### WHAT YOU WILL DO:
Repeat the lines from the line with "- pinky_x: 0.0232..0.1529" to the line with "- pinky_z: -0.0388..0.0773" in the listing below, keeping both end lines and adding nothing.

### EXERCISE DATA:
•••••

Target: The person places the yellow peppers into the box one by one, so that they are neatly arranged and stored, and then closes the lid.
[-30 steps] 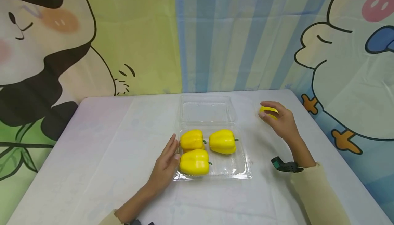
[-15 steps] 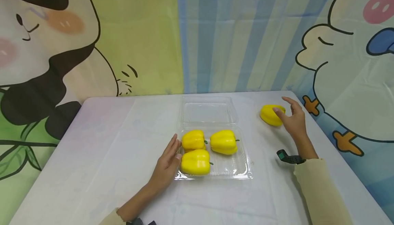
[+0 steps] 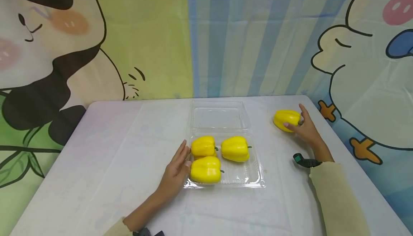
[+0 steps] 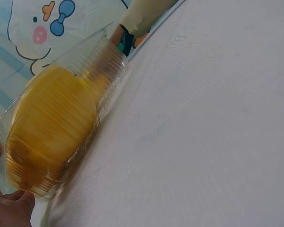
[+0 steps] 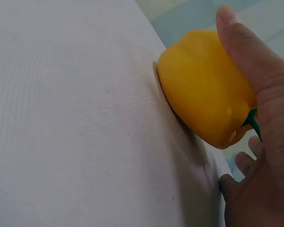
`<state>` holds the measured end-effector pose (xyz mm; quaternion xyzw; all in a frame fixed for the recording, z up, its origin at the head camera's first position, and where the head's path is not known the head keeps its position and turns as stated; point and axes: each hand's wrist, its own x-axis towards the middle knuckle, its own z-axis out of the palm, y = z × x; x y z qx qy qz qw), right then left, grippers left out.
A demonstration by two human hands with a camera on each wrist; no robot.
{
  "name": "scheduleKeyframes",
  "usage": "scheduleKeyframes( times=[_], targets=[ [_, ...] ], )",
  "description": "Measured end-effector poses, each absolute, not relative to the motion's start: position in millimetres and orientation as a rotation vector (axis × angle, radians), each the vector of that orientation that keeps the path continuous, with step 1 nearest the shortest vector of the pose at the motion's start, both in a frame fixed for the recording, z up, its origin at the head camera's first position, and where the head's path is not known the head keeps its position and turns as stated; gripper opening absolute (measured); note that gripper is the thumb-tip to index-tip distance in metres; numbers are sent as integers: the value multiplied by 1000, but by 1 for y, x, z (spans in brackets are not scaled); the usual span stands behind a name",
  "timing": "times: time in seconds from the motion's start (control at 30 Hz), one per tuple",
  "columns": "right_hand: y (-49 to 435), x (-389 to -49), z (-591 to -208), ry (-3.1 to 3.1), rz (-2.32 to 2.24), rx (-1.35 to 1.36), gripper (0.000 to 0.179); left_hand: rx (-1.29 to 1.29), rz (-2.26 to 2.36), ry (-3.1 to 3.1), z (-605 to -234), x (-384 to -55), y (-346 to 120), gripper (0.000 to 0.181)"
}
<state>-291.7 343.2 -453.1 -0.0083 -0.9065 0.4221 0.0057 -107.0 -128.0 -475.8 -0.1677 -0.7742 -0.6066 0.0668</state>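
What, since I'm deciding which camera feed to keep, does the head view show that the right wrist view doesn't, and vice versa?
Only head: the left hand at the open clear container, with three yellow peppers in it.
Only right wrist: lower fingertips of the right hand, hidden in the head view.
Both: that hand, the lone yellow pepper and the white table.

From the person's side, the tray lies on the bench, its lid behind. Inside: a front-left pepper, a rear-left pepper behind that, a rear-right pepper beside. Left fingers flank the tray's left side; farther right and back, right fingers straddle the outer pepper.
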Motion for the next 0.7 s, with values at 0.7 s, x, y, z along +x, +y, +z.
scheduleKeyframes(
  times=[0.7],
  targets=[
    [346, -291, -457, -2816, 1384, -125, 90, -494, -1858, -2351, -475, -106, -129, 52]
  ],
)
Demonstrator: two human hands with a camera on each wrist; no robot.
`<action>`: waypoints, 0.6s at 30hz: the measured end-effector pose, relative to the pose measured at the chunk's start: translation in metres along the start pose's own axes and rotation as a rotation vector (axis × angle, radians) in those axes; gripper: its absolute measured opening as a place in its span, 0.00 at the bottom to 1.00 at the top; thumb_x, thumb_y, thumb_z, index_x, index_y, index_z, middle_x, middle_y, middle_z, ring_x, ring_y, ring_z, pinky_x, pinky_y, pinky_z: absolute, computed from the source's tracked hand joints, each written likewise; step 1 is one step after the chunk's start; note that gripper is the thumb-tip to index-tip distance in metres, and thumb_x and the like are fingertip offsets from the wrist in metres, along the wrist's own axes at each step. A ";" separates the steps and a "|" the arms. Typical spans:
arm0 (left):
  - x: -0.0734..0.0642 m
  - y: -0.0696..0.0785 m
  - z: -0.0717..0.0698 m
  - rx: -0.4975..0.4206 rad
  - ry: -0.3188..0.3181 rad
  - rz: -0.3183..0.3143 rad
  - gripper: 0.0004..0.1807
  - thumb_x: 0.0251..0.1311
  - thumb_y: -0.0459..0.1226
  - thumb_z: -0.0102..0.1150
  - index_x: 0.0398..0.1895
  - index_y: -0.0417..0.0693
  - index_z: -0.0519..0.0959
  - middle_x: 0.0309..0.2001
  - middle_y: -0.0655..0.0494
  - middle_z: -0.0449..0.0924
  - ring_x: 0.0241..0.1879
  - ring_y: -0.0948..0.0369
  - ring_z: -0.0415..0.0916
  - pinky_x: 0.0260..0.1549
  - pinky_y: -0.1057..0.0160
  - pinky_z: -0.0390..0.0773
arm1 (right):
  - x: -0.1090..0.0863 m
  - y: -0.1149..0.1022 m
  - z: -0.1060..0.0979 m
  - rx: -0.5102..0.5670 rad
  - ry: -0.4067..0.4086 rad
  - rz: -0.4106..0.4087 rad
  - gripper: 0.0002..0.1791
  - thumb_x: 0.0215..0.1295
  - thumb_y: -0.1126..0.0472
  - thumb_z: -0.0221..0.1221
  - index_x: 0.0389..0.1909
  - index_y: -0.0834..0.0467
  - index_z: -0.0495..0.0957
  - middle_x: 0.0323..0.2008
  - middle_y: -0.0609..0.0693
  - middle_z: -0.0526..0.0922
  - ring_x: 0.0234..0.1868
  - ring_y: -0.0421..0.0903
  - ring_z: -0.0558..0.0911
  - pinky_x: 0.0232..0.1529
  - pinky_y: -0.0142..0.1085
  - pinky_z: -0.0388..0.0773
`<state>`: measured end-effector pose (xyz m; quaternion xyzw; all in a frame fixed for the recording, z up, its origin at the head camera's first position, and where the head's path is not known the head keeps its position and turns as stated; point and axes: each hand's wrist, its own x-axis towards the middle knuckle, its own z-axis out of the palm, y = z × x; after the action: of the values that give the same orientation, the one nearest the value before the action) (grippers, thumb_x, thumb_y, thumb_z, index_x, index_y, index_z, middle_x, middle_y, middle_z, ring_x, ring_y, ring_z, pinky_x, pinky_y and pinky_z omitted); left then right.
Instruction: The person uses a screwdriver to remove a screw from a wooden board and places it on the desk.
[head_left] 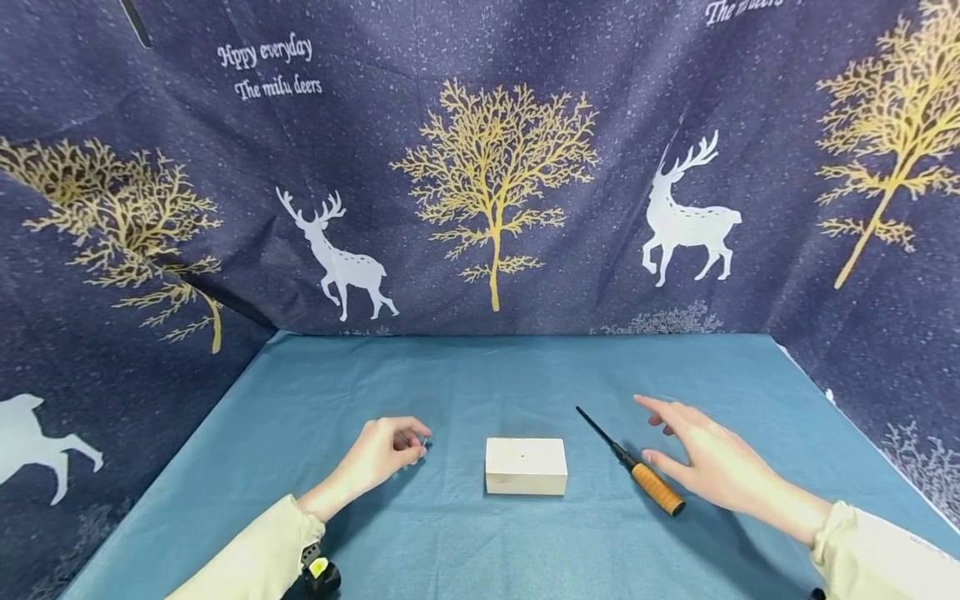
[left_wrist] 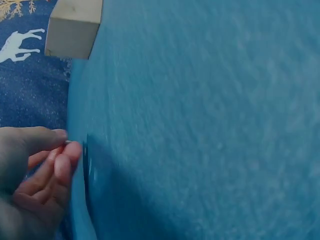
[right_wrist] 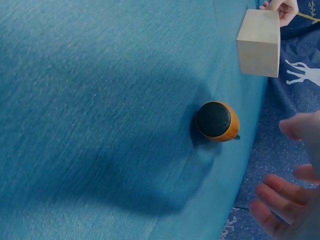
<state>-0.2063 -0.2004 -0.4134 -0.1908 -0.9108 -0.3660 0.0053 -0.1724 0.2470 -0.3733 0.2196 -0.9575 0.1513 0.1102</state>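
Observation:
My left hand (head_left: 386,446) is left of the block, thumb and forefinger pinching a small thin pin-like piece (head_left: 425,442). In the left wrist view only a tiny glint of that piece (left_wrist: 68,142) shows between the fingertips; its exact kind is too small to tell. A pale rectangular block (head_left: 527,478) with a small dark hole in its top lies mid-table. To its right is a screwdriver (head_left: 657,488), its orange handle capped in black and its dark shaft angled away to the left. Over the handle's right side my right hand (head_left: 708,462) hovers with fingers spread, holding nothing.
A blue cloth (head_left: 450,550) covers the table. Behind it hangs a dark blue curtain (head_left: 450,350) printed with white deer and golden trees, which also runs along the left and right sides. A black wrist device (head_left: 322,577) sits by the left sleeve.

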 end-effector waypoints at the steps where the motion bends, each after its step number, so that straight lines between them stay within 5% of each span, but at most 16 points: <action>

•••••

### TASK RESPONSE:
  - pinky_x: 0.0232..0.1529
  - pinky_y: -0.0142..0.1085
  - pinky_z: -0.0388..0.0773

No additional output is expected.